Possiamo dividere l'album in due macro sezioni. La prima, composta dai primi quattro brani, viene definita dagli stessi “una trilogia fantasy dai simboli diabolici”. Così “Foresta I - Un buio mattino”, “Foresta II - La bestia”, “(tema)” e “Foresta III - L’ultimo crepuscolo” ci catapultano nell’oscurità dalla quale usciamo solo con una svolta quasi “post-funk” al termine della quarta traccia.


“L'ultimo crepuscolo, rompo il ciclo del cambiamento Mentre le stagioni ruoteranno Percorrerò il misterioso sentiero Dove si migliora senza cambiare Dove il giusto è un apriori e non un ideale Dopo il secolo del nichilismo comincia l'eone dell'assenzama Aleggio come senza peso, sapendoti vicina a me” (da “Foresta III - L'ultimo crepuscolo”)

La seconda parte è aperta dalla title track, nonché primo singolo estratto, caratterizzato dalle sonorità prettamente grunge. Quaranta secondi di pianoforte riverberatissimo chiudono e fanno da ponte verso “Ohm”, nella quale un ritmo sempre più incalzante lascia dapprima spazio ad un coro per poi portare ad una definitiva esplosione di fuzz preceduta da un breve assolo di basso.


“Ritornerà evitica l'umanità Sola a metà e arriverà Archetipo di realtà La rinascita” (da “Ohm”)

Il dualismo luce e ombra, presentato nella traccia che dà il titolo, si riflette musicalmente tra l’ambientalissima “Polvere”, arricchita dagli splendidi ottoni di Luca Benedetto e “Piombo”, poco più di due minuti e mezzo in cui si avvicendano hardcore-punk e stoner.

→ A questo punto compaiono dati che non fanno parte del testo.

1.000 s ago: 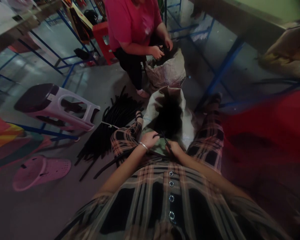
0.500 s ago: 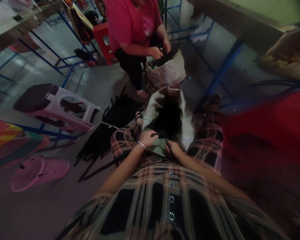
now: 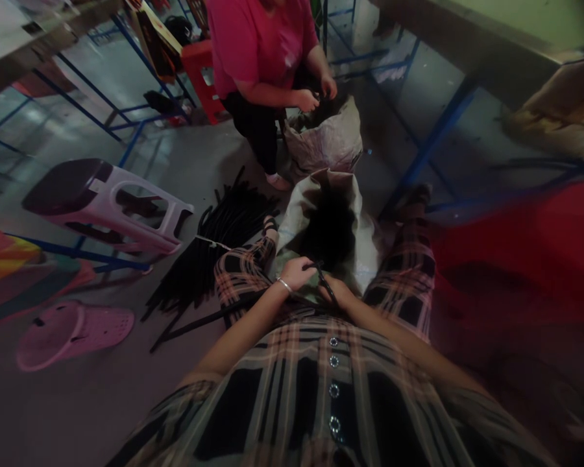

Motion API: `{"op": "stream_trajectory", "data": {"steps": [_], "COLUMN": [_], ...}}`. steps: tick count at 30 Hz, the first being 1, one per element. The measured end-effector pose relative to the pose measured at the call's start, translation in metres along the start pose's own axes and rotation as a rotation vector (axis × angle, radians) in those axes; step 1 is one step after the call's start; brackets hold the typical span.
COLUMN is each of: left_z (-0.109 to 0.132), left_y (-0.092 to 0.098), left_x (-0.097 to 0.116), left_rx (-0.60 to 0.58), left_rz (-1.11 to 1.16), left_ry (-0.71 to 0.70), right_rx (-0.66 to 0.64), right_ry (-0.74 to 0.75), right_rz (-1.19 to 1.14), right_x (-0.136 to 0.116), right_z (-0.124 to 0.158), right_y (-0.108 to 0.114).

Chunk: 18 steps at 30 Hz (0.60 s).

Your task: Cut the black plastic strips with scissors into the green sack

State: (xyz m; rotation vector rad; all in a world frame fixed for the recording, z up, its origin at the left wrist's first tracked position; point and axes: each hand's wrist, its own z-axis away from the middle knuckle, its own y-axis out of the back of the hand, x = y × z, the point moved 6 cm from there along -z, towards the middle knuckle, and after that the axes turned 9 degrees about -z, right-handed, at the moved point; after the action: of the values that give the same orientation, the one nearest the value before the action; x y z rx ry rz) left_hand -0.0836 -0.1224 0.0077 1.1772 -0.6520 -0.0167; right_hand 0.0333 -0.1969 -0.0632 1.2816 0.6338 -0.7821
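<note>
My left hand, with a bracelet at the wrist, is closed around the end of a long black tube. The tube passes beneath my left forearm and trails out over my left thigh to the floor. My right hand grips black-handled scissors, whose blades are at the tube's end by my left fingers; dim light hides whether they touch it. Both hands are over the near rim of a whitish woven sack between my knees. Its dark contents are hard to make out.
A bundle of black tubes lies left of my leg. Beyond are a plastic stool and a pink basket. Ahead, a person in pink works over another sack. Blue-legged tables flank us; red material is at right.
My left hand has moved slightly right, closer to my right hand, and the scissors have turned a little. The co-worker's hands have moved slightly apart.
</note>
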Motion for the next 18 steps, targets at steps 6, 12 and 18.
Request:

Introdotto da un cadenzare di catene, trascinate dal protagonista, l’ultimo brano, "Quando l'ultimo se ne andrà", è un blues dirompente, nel quale al coro iniziale vengono pian piano accostati vari strumenti (tra i quali la chitarra resofonica di Nick Mantoan) in un crescendo che porta all’ascolto ancora più energicamente il testo, riadattamento di una poesia del MeP (Movimento per l’Emancipazione della Poesia).


“La tempesta che porta via È passata di qua Quando l’ultimo se ne andrà Non resta che suonare un blues” (da “Quando l'ultimo se ne andrà”)

“Veti e Culti” si può tradurre in un tanto fantastico quanto tracotante miscuglio di tutto ciò che va “dal rock in là”: dai puliti ai distorti, dal grunge alla psichedelia, dall’heavy allo stoner. Un lavoro più che riuscito, Mark Lanegan ne sarebbe fiero!